WORK TASK:
Please print each entry below exactly as it reads.

· · ·

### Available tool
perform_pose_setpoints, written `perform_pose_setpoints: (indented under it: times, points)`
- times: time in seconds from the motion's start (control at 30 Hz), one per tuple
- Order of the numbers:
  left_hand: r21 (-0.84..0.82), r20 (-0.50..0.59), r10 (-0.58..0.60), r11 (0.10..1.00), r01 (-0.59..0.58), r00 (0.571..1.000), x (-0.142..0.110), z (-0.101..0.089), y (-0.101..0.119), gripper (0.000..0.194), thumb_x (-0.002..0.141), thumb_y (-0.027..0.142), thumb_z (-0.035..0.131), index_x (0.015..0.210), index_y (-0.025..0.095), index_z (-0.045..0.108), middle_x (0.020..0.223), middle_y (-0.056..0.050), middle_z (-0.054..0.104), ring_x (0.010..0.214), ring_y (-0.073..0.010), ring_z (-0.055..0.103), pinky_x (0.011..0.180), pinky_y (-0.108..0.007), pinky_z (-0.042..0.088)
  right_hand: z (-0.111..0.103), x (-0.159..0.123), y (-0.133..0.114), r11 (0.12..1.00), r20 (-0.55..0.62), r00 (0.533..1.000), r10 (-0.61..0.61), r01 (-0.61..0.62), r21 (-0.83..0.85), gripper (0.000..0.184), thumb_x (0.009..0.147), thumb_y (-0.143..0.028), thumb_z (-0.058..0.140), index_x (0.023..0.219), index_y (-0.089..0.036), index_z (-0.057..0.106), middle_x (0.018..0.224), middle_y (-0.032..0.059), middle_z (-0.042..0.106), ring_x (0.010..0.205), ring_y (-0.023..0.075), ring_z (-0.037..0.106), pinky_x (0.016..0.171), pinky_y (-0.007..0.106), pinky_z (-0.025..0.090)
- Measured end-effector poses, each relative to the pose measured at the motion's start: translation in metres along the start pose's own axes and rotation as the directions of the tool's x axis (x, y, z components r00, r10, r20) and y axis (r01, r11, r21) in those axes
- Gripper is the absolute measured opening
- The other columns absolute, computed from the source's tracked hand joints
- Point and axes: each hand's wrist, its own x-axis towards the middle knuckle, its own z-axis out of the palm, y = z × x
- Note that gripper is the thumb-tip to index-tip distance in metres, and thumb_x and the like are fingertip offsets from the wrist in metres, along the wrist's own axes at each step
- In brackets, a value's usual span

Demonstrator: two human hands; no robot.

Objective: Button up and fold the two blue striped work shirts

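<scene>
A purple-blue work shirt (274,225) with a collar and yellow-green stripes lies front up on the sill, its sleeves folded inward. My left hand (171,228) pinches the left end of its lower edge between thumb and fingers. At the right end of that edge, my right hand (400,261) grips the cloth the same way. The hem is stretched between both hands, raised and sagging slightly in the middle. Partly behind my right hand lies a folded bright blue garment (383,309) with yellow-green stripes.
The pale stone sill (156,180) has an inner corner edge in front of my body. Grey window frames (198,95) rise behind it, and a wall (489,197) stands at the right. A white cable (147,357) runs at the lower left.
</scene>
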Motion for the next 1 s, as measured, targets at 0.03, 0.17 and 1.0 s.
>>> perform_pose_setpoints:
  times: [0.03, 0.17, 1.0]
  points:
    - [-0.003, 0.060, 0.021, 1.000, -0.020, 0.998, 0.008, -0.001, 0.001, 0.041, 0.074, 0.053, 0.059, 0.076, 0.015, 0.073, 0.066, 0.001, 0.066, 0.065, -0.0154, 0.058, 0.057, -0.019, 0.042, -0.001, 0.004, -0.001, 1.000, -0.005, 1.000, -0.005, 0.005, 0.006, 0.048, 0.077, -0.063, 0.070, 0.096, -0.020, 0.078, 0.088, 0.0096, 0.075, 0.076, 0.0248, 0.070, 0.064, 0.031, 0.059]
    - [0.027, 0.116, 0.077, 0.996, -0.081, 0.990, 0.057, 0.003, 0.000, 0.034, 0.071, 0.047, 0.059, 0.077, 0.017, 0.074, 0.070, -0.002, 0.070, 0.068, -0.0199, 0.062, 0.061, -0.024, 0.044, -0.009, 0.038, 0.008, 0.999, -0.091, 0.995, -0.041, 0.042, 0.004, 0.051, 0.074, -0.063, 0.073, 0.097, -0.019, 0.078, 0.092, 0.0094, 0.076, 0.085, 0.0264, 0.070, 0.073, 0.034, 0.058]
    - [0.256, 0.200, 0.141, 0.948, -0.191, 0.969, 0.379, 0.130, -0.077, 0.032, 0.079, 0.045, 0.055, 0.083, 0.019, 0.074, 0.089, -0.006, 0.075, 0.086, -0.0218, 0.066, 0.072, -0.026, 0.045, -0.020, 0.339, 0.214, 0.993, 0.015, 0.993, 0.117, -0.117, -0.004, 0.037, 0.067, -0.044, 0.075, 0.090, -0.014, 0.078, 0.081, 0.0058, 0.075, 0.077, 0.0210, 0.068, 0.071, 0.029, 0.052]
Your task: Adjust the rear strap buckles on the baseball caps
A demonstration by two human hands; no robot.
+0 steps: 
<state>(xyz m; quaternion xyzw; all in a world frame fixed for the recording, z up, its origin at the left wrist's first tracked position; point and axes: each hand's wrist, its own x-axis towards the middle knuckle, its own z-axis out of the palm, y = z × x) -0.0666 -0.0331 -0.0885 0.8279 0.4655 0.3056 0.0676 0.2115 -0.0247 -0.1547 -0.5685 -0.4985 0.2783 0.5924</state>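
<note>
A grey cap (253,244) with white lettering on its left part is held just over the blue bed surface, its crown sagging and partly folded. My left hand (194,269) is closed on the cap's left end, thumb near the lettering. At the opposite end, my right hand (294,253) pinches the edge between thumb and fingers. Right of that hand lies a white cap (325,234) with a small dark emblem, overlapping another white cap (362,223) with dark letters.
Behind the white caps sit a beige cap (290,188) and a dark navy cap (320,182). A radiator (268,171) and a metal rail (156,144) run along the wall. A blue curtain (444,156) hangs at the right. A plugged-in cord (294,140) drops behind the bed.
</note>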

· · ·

RESULT OF THIS TASK:
### Available tool
perform_pose_setpoints, written `perform_pose_setpoints: (indented under it: times, points)`
- times: time in seconds from the motion's start (control at 30 Hz), one per tuple
- Order of the numbers:
  left_hand: r21 (-0.84..0.82), r20 (-0.50..0.59), r10 (-0.58..0.60), r11 (0.10..1.00), r01 (-0.59..0.58), r00 (0.571..1.000), x (-0.142..0.110), z (-0.101..0.089), y (-0.101..0.119), gripper (0.000..0.194), thumb_x (-0.002..0.141), thumb_y (-0.027..0.142), thumb_z (-0.035..0.131), index_x (0.015..0.210), index_y (-0.025..0.095), index_z (-0.045..0.108), middle_x (0.020..0.223), middle_y (-0.056..0.050), middle_z (-0.054..0.104), ring_x (0.010..0.214), ring_y (-0.073..0.010), ring_z (-0.055..0.103), pinky_x (0.011..0.180), pinky_y (-0.108..0.007), pinky_z (-0.042..0.088)
  right_hand: z (-0.111..0.103), x (-0.159..0.123), y (-0.133..0.114), r11 (0.12..1.00), r20 (-0.55..0.62), r00 (0.533..1.000), r10 (-0.61..0.61), r01 (-0.61..0.62), r21 (-0.83..0.85), gripper (0.000..0.184), thumb_x (0.009..0.147), thumb_y (-0.143..0.028), thumb_z (-0.058..0.140), index_x (0.023..0.219), index_y (-0.089..0.036), index_z (-0.057..0.106), middle_x (0.018..0.224), middle_y (-0.032..0.059), middle_z (-0.042..0.106), ring_x (0.010..0.205), ring_y (-0.023..0.075), ring_z (-0.037..0.106), pinky_x (0.016..0.171), pinky_y (-0.007..0.106), pinky_z (-0.025..0.090)
- Measured end-effector poses, each relative to the pose measured at the motion's start: translation in metres along the start pose's own axes and rotation as the directions of the tool's x axis (x, y, z components r00, r10, r20) and y axis (r01, r11, r21) in those axes
- Gripper is the absolute measured opening
- The other columns absolute, computed from the source's tracked hand joints
- Point and axes: each hand's wrist, its own x-axis towards the middle knuckle, its own z-axis out of the palm, y = z × x
- Note that gripper is the thumb-tip to index-tip distance in metres, and thumb_x and the like are fingertip offsets from the wrist in metres, along the wrist's own axes at each step
- In brackets, a value's usual span

Demonstrator: two human hands; no robot.

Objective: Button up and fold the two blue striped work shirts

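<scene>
A purple-blue work shirt (274,225) with a collar and yellow-green stripes lies front up on the sill, its sleeves folded inward. My left hand (171,228) pinches the left end of its lower edge between thumb and fingers. At the right end of that edge, my right hand (400,261) grips the cloth the same way. The hem is stretched between both hands, raised and sagging slightly in the middle. Partly behind my right hand lies a folded bright blue garment (383,309) with yellow-green stripes.
The pale stone sill (156,180) has an inner corner edge in front of my body. Grey window frames (198,95) rise behind it, and a wall (489,197) stands at the right. A white cable (147,357) runs at the lower left.
</scene>
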Motion for the next 1 s, as measured, targets at 0.03, 0.17 and 1.0 s.
>>> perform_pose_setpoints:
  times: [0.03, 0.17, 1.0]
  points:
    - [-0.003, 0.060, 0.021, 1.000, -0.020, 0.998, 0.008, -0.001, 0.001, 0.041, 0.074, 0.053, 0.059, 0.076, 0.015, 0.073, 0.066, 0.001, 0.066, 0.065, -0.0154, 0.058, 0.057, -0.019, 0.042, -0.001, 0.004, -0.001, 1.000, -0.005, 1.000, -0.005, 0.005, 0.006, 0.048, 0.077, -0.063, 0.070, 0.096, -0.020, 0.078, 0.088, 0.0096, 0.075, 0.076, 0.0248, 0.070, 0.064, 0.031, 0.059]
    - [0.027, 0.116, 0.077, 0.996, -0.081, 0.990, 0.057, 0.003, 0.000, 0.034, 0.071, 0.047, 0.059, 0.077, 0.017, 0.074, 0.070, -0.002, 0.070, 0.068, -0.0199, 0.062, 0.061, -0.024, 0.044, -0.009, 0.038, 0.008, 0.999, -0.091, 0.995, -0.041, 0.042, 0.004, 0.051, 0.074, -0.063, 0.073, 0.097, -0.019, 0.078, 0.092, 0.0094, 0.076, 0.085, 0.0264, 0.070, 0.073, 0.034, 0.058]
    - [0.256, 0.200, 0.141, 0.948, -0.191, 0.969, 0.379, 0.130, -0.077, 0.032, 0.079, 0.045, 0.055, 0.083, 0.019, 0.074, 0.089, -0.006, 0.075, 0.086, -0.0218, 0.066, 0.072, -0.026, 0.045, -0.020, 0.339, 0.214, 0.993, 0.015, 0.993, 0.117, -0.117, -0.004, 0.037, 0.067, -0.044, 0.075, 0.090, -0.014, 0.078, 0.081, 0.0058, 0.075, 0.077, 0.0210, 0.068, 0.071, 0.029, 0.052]
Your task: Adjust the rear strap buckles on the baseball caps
A demonstration by two human hands; no robot.
+0 steps: 
<state>(xyz m; quaternion xyzw; all in a world frame fixed for the recording, z up, its origin at the left wrist's first tracked position; point and axes: each hand's wrist, its own x-axis towards the middle knuckle, its own z-axis out of the palm, y = z × x) -0.0666 -0.0331 -0.0885 0.8279 0.4655 0.3056 0.0676 0.2115 -0.0247 -0.1547 -0.5685 -0.4985 0.2783 0.5924</state>
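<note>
A grey cap (253,244) with white lettering on its left part is held just over the blue bed surface, its crown sagging and partly folded. My left hand (194,269) is closed on the cap's left end, thumb near the lettering. At the opposite end, my right hand (294,253) pinches the edge between thumb and fingers. Right of that hand lies a white cap (325,234) with a small dark emblem, overlapping another white cap (362,223) with dark letters.
Behind the white caps sit a beige cap (290,188) and a dark navy cap (320,182). A radiator (268,171) and a metal rail (156,144) run along the wall. A blue curtain (444,156) hangs at the right. A plugged-in cord (294,140) drops behind the bed.
</note>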

This exercise has now been fully answered.